*What you are asked to do*.
Scan the listing and copy each line where the word "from" is present.

*Source material*.
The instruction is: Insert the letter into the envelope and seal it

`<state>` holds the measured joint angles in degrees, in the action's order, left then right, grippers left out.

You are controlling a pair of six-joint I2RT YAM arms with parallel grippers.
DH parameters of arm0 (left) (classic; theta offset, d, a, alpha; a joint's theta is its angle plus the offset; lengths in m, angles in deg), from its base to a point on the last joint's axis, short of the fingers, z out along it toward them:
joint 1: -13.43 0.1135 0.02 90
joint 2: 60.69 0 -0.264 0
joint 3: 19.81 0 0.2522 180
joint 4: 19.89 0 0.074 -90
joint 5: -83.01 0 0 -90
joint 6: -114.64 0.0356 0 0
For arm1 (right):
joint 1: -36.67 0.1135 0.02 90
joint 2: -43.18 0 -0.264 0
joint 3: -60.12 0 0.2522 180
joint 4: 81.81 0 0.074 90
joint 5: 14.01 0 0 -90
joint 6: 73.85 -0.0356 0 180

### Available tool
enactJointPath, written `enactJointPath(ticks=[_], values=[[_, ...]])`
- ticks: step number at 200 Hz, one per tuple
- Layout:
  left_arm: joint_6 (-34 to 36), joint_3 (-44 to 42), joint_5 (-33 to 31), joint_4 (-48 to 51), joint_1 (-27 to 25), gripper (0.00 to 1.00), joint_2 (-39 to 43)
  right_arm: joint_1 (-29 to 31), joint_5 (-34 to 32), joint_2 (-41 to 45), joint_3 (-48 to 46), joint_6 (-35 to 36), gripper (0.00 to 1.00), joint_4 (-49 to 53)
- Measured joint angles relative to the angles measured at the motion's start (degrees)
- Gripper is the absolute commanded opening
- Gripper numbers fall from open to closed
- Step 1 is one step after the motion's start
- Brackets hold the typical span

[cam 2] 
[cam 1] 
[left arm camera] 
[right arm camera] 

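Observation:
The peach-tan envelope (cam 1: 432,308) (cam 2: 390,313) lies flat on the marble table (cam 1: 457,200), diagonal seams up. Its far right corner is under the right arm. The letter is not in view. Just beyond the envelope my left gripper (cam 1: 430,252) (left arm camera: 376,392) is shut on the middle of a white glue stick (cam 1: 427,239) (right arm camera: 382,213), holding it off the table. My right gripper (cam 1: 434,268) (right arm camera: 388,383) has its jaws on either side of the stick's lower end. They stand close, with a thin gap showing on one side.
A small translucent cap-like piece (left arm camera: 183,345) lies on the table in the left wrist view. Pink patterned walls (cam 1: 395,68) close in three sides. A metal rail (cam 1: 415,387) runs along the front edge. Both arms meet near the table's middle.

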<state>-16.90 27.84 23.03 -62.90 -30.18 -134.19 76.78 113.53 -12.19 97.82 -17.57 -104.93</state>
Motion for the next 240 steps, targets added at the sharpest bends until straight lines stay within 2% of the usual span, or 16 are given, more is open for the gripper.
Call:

*Exercise response*.
DH parameters of arm0 (left) (classic; theta offset, d, a, alpha; a joint's theta is its angle plus the offset; lengths in m, angles in deg), from its base to a point on the last joint's axis, short of the fingers, z out along it toward them:
- Gripper numbers fall from open to closed

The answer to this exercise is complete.